▶ [What is needed]: Using the material that follows, output exactly the lines from the one containing "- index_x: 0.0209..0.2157" through the one containing "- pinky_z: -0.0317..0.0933", with both ends kept.

▶ [Provided material]:
-=-=-

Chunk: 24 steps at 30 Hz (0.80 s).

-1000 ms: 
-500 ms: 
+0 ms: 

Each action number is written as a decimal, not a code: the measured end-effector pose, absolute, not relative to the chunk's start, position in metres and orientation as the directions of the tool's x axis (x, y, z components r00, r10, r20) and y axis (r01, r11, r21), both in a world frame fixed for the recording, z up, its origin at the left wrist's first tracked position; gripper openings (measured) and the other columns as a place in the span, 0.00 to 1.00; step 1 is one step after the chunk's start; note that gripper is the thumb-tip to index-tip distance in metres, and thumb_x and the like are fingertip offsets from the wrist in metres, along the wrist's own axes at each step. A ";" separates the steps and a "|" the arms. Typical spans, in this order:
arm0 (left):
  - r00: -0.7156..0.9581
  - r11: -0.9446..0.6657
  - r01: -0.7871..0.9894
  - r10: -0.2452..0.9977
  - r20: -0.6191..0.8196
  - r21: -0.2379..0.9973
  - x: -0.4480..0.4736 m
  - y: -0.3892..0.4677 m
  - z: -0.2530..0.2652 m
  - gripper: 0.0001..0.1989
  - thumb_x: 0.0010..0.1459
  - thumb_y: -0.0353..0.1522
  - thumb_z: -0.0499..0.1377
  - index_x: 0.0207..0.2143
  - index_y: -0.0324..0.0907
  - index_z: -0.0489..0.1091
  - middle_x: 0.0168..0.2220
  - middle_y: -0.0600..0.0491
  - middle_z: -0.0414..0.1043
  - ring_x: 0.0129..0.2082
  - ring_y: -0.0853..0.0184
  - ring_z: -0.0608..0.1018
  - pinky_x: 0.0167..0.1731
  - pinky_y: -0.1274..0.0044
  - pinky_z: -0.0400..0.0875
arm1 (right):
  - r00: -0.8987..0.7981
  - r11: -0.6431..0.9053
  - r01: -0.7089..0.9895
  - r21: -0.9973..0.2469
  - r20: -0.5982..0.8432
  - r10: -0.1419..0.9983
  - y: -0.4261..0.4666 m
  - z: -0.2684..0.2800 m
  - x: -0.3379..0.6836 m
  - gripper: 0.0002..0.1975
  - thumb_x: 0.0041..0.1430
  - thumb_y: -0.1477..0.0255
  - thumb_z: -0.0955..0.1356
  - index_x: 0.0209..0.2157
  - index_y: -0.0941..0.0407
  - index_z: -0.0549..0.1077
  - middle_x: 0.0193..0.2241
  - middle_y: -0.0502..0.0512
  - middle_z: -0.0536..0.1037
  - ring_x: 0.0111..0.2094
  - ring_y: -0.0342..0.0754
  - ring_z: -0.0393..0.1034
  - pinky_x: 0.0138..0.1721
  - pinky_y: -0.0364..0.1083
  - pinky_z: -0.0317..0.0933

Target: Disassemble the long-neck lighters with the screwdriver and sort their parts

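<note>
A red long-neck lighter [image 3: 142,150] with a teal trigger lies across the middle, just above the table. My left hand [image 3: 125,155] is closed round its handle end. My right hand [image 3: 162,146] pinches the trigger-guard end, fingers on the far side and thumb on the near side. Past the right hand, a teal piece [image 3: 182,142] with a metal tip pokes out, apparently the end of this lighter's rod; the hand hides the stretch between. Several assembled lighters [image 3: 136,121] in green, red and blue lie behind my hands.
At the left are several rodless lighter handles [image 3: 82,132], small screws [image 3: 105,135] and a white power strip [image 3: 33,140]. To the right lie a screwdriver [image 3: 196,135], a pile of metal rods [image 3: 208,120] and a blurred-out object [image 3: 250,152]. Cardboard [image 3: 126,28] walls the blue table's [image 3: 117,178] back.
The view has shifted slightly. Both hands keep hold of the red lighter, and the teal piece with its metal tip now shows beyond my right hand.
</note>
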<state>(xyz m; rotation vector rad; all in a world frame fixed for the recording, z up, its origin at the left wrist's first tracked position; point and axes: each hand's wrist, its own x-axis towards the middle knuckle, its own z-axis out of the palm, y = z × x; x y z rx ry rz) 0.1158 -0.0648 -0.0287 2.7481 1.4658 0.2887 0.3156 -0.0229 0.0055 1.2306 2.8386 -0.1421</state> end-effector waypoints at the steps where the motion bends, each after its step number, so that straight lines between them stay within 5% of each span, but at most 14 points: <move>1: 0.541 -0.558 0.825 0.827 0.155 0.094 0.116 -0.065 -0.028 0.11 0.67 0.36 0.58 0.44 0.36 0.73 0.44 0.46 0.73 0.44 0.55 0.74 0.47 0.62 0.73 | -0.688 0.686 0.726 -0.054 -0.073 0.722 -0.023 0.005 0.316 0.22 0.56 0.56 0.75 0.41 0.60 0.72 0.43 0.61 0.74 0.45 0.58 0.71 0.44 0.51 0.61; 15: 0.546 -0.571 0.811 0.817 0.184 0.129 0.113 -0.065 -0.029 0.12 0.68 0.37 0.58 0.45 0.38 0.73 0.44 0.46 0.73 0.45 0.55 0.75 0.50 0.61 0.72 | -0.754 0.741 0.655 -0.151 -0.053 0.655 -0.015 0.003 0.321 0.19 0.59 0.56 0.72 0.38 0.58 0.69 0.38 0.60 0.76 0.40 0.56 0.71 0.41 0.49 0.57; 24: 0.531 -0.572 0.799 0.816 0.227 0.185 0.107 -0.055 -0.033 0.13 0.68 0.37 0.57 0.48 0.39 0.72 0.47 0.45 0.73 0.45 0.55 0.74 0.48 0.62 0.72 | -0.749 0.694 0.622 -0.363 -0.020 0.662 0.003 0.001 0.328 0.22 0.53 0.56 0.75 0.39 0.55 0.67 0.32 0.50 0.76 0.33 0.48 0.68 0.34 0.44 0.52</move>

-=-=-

▶ [Your solution]:
  - index_x: 0.0209..0.2157
  - index_y: -0.0941..0.0407
  - index_z: -0.0549..0.1077
  - middle_x: 0.0193..0.2241
  - middle_y: -0.0502..0.0512
  - middle_z: -0.0536..0.1037
  - ring_x: 0.0111..0.2094
  - ring_y: -0.0342..0.0754
  - ring_z: -0.0393..0.1034
  - pinky_x: 0.0138..0.1721
  - pinky_y: -0.0364..0.1083
  - pinky_z: -0.0317..0.0933

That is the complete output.